WORK REQUEST: An exact copy of the lines from the one containing "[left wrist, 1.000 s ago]" through the last line below is required; include both of those lines and no others.

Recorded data
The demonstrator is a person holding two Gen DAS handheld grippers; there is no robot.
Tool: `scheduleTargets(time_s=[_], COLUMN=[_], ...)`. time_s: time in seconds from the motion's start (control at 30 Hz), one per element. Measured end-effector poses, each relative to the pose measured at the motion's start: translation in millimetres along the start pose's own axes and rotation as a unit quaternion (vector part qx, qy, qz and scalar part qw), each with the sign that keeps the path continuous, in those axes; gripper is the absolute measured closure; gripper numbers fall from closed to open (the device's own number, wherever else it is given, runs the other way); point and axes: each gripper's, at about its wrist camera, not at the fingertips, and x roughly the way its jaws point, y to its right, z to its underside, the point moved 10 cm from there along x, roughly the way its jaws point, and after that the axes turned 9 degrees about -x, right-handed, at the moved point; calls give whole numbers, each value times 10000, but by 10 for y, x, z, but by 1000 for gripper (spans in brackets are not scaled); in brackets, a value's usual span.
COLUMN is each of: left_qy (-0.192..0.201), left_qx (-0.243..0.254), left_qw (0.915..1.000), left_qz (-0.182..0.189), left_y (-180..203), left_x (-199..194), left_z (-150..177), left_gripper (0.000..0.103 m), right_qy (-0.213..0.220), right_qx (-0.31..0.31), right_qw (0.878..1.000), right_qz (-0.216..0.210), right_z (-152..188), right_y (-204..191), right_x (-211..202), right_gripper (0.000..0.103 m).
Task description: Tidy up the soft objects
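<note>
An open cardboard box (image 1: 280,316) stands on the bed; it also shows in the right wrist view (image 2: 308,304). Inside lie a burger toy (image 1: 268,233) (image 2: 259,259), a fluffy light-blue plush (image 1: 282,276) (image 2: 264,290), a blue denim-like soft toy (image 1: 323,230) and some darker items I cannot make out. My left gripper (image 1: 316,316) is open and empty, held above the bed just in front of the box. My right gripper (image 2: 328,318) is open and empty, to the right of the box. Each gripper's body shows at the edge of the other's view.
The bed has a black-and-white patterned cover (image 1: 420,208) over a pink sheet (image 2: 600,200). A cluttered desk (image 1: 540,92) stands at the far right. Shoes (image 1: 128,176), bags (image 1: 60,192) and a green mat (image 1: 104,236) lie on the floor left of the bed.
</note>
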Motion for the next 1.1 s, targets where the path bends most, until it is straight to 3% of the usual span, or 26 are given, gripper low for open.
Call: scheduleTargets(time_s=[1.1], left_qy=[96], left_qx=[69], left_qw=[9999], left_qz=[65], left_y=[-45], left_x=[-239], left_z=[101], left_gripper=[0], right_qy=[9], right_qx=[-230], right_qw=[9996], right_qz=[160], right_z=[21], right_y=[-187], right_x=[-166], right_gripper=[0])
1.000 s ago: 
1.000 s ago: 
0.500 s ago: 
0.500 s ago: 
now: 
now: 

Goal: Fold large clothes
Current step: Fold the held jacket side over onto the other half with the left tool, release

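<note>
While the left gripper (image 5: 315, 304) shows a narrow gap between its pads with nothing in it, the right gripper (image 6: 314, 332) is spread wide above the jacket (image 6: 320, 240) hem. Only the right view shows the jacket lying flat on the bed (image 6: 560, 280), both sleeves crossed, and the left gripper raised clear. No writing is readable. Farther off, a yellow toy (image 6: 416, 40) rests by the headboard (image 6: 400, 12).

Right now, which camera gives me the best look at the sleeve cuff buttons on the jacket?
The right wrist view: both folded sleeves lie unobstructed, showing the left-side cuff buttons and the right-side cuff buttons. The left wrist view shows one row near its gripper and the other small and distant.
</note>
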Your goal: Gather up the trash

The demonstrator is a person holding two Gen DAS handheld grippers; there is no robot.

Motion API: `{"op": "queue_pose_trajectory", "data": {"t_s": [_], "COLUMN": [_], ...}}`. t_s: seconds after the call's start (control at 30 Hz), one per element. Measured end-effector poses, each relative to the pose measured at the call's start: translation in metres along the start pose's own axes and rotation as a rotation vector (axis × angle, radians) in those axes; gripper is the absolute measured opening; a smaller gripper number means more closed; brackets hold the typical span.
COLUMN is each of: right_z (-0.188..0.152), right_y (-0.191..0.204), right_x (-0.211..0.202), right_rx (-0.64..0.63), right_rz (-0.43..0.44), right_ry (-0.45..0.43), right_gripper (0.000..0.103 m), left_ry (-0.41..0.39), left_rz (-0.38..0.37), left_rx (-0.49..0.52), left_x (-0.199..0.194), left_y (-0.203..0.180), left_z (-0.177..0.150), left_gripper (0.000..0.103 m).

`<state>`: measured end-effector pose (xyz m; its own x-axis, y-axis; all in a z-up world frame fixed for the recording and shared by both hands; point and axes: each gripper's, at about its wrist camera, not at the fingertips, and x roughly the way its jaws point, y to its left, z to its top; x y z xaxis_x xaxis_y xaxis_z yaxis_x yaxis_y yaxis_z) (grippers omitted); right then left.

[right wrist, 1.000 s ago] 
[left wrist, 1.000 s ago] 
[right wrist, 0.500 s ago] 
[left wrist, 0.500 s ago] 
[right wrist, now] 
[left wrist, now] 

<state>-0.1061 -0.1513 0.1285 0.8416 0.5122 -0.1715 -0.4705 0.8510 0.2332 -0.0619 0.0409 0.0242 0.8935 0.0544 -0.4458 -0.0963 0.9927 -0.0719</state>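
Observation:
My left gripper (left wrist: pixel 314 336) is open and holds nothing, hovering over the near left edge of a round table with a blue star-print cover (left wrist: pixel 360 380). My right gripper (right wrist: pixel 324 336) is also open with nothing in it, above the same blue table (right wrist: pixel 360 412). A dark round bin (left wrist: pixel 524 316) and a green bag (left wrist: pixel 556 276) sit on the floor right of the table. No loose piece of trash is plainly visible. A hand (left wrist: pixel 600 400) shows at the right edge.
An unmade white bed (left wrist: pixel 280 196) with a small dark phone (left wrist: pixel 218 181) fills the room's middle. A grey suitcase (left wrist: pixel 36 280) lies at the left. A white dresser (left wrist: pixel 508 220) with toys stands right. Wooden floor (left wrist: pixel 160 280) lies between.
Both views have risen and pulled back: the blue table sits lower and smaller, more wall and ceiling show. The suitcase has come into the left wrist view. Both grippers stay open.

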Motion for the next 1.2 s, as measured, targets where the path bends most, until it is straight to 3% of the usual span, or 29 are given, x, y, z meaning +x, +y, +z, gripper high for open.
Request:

PROBLEM SOLUTION:
[left wrist, 1.000 s ago] 
[right wrist, 0.500 s ago] 
[left wrist, 0.500 s ago] 
[right wrist, now] 
[left wrist, now] 

<state>-0.1061 -0.1513 0.1285 0.8416 0.5122 -0.1715 -0.4705 0.8510 0.2332 -0.0619 0.0409 0.0242 0.8935 0.0544 -0.4458 -0.0963 0.9927 -0.0719</state>
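Observation:
My left gripper (left wrist: pixel 314 336) is open and holds nothing, hovering over the near left edge of a round table with a blue star-print cover (left wrist: pixel 360 380). My right gripper (right wrist: pixel 324 336) is also open with nothing in it, above the same blue table (right wrist: pixel 360 412). A dark round bin (left wrist: pixel 524 316) and a green bag (left wrist: pixel 556 276) sit on the floor right of the table. No loose piece of trash is plainly visible. A hand (left wrist: pixel 600 400) shows at the right edge.
An unmade white bed (left wrist: pixel 280 196) with a small dark phone (left wrist: pixel 218 181) fills the room's middle. A grey suitcase (left wrist: pixel 36 280) lies at the left. A white dresser (left wrist: pixel 508 220) with toys stands right. Wooden floor (left wrist: pixel 160 280) lies between.
Both views have risen and pulled back: the blue table sits lower and smaller, more wall and ceiling show. The suitcase has come into the left wrist view. Both grippers stay open.
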
Motion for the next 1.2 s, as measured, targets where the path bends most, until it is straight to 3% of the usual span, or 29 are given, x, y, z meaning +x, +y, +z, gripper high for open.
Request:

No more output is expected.